That's where the additional monitoring comes in.
Initial reports to a beefed-up government database -- where anyone can report any symptom, and serious ones get intense investigation -- showed nothing unusual after the first 10 million vaccinations, Gellin said. Most reports were of sore arms and fever, plus some flu symptoms that suggested people already were infected when they got the shot, too late for it to help.
Gellin said one report of a death turned out to be caused by swine flu itself, not vaccine.
Other monitoring includes linking large insurance databases to state vaccine registries to track who visits a doctor and why after the shot, a program covering about 20 million people. Plus, there's specially targeted tracking of pregnant women, and work to tell if the risk of Guillain-Barre -- which regularly strikes about 1 in every 100,000 people -- really is increased slightly by flu vaccine or not.

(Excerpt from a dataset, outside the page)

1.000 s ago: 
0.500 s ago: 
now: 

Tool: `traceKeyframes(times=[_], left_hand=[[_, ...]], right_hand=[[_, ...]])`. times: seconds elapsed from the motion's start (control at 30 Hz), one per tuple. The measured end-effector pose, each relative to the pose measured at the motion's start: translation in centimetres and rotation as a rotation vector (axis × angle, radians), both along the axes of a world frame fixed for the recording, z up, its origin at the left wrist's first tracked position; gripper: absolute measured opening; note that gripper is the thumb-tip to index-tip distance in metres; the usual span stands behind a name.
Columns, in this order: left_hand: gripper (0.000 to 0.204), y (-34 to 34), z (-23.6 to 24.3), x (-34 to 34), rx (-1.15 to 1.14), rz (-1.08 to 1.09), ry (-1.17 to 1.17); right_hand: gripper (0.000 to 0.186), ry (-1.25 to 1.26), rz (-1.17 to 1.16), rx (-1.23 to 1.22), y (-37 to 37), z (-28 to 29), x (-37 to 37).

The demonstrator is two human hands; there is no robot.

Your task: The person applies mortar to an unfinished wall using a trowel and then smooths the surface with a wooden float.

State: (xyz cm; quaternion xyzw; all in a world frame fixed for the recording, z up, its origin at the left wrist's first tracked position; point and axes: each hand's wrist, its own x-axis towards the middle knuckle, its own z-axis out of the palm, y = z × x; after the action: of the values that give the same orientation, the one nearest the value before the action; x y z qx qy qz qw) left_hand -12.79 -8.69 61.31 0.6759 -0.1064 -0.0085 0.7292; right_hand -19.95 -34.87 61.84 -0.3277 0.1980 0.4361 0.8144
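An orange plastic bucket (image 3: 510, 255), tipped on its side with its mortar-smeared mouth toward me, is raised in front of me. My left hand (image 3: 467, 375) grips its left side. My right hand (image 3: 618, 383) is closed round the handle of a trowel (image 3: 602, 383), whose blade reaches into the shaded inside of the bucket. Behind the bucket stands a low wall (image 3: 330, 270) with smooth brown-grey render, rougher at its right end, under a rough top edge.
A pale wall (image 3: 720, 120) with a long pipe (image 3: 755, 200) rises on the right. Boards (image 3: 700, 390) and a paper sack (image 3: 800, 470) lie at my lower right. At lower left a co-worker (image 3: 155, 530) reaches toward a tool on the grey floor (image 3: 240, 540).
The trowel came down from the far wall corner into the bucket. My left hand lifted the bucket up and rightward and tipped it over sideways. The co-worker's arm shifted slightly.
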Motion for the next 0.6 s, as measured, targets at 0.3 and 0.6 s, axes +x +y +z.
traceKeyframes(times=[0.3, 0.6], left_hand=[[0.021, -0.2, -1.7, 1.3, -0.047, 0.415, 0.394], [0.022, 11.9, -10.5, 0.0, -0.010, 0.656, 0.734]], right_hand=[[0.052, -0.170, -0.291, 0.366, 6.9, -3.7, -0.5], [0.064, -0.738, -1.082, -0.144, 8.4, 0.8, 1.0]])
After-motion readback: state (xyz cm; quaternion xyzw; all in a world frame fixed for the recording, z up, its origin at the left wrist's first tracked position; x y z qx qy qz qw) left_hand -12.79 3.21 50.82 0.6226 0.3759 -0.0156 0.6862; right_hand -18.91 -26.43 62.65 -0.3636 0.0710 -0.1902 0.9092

If serious problems were to crop up, federal law makes vaccine manufacturers and health officials immune from lawsuits. But it allows for a compensation fund for proven serious side effects, just as happens today with routine child vaccinations. Health and Human Services officials are developing such a program for swine flu vaccine, just in case it's needed, spokesman Bill Hall said.
[Associated
Press;
Copyright 2009 The Associated Press. All rights reserved. This material may not be published, broadcast, rewritten or redistributed.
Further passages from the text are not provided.